## DATASET CONTENT
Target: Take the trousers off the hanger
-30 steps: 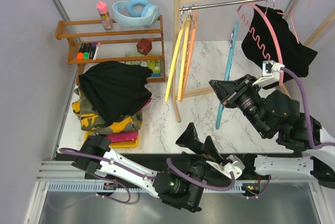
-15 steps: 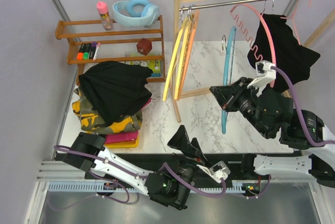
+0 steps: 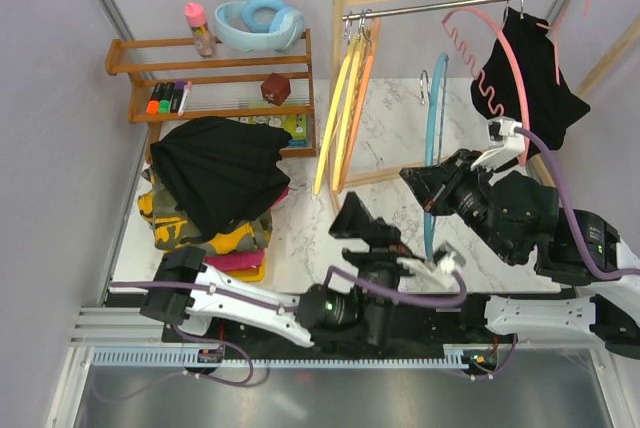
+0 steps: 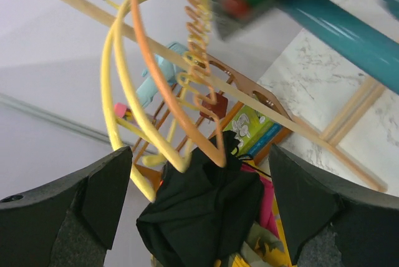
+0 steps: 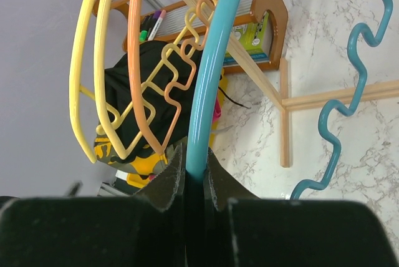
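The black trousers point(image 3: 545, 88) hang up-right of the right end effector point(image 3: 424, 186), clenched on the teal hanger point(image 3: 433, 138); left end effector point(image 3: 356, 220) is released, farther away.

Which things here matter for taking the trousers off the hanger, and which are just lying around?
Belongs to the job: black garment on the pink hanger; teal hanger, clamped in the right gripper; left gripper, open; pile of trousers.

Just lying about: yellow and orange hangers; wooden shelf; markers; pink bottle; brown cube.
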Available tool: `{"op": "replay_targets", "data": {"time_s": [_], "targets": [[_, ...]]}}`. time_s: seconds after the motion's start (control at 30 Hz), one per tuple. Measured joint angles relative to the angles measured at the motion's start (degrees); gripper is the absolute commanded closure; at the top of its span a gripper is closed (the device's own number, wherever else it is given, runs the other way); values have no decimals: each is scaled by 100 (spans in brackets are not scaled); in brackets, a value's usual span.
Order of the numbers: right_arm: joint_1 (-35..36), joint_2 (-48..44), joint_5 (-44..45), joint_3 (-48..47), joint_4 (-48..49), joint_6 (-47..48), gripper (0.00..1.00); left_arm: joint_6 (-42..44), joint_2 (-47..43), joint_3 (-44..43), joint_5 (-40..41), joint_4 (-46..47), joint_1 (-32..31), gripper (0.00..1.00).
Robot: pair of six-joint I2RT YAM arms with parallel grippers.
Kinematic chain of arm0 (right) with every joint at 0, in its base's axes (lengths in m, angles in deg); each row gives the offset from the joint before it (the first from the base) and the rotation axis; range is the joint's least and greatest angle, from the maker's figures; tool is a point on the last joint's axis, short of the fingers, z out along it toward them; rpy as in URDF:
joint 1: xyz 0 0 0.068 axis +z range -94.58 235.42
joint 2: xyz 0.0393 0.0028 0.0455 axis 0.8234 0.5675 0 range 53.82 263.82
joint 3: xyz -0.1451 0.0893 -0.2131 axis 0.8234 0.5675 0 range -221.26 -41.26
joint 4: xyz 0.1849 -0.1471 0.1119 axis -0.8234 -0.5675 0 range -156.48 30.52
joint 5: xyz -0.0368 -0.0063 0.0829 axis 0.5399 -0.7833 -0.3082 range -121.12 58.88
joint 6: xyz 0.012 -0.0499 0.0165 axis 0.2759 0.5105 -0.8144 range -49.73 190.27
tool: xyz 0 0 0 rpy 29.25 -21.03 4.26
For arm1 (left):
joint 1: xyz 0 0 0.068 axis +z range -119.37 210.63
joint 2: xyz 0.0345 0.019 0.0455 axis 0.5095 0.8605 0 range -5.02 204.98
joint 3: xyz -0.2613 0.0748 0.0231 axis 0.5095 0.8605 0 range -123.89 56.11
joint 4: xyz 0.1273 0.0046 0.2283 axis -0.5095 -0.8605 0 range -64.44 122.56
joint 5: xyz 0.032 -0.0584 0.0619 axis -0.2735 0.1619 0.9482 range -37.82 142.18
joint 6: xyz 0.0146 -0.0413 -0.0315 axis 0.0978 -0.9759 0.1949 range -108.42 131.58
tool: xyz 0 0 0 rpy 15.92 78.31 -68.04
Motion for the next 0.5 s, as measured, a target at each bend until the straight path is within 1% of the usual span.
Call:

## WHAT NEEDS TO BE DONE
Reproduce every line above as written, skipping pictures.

## EXERCISE RESPONSE
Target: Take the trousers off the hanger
-30 steps: 
-15 steps: 
+0 steps: 
+0 steps: 
+0 steps: 
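The black trousers point(image 3: 545, 88) hang up-right of the right end effector point(image 3: 424, 186), clenched on the teal hanger point(image 3: 433, 138); left end effector point(image 3: 356, 220) is released, farther away.

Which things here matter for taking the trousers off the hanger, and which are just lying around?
Belongs to the job: black garment on the pink hanger; teal hanger, clamped in the right gripper; left gripper, open; pile of trousers.

Just lying about: yellow and orange hangers; wooden shelf; markers; pink bottle; brown cube.
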Available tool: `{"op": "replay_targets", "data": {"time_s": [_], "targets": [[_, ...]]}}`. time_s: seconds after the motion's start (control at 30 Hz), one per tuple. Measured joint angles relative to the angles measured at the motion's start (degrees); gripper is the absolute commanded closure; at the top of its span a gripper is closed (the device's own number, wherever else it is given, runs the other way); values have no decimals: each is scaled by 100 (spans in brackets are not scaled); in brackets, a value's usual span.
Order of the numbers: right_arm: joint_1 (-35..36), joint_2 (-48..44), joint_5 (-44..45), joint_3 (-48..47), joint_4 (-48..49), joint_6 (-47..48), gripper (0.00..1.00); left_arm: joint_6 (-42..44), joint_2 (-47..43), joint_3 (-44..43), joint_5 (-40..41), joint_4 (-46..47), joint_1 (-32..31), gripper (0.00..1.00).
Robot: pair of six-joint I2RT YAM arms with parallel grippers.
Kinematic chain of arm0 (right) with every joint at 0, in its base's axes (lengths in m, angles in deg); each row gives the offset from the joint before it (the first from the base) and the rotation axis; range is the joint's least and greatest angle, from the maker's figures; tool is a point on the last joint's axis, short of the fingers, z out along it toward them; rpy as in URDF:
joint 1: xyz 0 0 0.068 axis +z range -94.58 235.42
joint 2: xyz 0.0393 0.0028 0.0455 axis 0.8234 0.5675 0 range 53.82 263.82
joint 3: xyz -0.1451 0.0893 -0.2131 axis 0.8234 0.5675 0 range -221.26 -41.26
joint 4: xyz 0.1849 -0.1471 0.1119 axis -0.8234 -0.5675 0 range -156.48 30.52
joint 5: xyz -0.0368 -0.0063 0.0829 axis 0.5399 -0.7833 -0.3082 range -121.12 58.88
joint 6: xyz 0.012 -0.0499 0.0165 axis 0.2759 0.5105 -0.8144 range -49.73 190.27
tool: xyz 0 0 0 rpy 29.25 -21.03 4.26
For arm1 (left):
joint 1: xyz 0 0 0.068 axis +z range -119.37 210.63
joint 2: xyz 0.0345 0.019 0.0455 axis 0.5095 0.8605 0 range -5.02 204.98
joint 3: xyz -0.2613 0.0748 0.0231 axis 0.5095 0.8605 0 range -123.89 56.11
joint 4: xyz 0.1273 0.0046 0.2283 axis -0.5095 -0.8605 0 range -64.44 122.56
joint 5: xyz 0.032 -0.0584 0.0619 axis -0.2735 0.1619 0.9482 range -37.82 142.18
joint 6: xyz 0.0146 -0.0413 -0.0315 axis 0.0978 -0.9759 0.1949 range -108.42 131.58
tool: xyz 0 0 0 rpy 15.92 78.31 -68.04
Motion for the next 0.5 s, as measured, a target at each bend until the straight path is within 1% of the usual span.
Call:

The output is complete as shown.